Cependant, si le protocole complet devient plus rare, il tend à porter sur les actions les plus sensibles et les plus difficiles à interpréter – précisément celles pour lesquelles la décision définitive va être immanquablement contestée. On l’a vu en finale, qui a connu un tournant crucial quand les arbitres ont trouvé dans les ralentis matière à penalty pour une main de Perisic. Limiter les interventions de la VAR n’empêche pas les polémiques majeures, et cela exacerbe les frustrations quand des situations suspectes ne sont pas examinées.
UN BILAN TRÈS PROVISOIRE
La FIFA peut se féliciter, non pas de la réussite totale qu’elle proclame, mais d’avoir été suffisamment prudente pour limiter les dommages. On a tout de même pu commencer à mettre en balance les bénéfices et les coûts, comprendre que la solution ne réglait pas tous les problèmes et qu’elle en créait de nouveaux.
Des décisions sont restées incomprises, la cohérence des recours et des non-recours a été mise en cause, avec une justice qui semble tomber du ciel. Les interruptions ont suscité de la confusion sur la pelouse et de la perplexité dans les tribunes. Les contestations sur le terrain et en dehors, les accusations de favoritisme ont persisté. L’élément le plus positif de cette expérimentation étant la limitation du nombre de recours sur le terrain, difficile de ne pas penser que moins on utilise la vidéo, mieux on se porte. Mais est-ce la logique de l’outil ?

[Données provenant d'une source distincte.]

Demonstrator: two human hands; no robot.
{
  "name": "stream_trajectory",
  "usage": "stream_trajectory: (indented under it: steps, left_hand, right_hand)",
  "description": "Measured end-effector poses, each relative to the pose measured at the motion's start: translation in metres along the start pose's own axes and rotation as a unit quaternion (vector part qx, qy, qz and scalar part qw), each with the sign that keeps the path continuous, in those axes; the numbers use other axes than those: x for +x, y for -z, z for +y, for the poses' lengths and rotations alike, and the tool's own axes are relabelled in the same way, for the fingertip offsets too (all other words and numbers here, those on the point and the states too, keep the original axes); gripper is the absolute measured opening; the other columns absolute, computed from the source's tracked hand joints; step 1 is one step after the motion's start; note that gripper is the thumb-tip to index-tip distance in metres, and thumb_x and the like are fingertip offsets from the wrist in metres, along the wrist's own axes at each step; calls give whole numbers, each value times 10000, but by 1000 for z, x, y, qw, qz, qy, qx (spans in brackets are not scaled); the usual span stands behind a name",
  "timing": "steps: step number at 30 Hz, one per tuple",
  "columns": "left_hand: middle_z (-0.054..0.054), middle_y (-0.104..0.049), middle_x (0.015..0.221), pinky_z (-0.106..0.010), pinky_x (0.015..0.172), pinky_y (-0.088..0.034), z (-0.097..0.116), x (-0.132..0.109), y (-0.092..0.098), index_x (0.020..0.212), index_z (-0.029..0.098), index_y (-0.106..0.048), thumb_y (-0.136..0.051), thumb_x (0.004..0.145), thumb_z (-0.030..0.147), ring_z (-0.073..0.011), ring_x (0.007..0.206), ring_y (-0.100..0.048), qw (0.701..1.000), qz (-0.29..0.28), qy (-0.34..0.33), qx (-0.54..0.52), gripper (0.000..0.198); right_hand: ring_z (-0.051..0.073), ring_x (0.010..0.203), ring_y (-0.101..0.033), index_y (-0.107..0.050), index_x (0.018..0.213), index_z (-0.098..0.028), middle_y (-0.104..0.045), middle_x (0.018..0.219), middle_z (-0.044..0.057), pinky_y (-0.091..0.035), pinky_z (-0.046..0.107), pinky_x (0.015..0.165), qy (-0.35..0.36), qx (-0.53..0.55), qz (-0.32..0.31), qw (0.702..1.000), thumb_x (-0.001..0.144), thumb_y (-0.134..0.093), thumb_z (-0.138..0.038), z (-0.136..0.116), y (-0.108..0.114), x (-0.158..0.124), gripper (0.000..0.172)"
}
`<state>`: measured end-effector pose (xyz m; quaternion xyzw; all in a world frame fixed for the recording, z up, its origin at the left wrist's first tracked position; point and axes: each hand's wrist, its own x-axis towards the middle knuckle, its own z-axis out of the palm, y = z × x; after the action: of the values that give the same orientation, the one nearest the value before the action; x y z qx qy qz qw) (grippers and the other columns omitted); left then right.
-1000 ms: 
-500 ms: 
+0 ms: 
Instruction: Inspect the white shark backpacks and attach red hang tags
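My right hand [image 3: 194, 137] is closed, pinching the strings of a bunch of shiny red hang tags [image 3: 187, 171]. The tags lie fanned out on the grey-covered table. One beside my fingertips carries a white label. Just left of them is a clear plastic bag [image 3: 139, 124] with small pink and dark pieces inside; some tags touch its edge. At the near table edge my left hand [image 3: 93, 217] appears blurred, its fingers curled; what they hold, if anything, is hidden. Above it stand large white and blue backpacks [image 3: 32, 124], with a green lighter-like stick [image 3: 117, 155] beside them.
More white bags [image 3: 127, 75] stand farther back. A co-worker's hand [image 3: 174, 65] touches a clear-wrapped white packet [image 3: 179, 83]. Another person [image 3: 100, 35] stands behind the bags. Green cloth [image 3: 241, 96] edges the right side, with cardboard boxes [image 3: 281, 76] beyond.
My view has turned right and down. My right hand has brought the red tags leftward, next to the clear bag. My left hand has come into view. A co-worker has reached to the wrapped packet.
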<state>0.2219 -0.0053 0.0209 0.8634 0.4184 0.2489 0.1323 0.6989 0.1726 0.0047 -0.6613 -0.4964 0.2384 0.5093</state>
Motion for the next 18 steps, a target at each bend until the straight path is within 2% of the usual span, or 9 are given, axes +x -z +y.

Sous contrôle étroit, avec les meilleurs arbitres de champ et les meilleurs arbitres vidéo, le dispositif a évité un désaveu précoce en Russie. Dans les championnats où il va être adopté la saison prochaine, avec des conditions moins favorables, on peut craindre un bilan différent, et des problèmes au moins aussi aigus que ceux rencontrés en Italie ou en Allemagne. L’aventure de l’arbitrage vidéo se poursuit.
[1] Des chiffres maison, qui comptent comme justes des décisions contestées. On peut se référer à l’inventaire du site goal.com.
[2] D’autres facteurs ont pu contribuer à cette relative discrétion : les circonstances et la qualité de arbitres, les meilleurs officiant à ce stade de la compétition (ce qui rappelle qu’un très bon arbitrage rend la VAR à peu près inutile).
[3] Toute main tend à être sanctionnée, ce qui vaut des penalties pour des gestes accidentels. Faut-il renoncer à l’appréciation de l’intentionnalité, qui est sujette à interprétation et contestation, mais qui permet du discernement ?
[4] En finale, entre la main de Perisic et la décision de l’arbitre, il s’est écoulé 2 minutes et 10 secondes. La remise en jeu interviendra encore 3 minutes plus tard (après contestations, exécution du penalty et célébrations).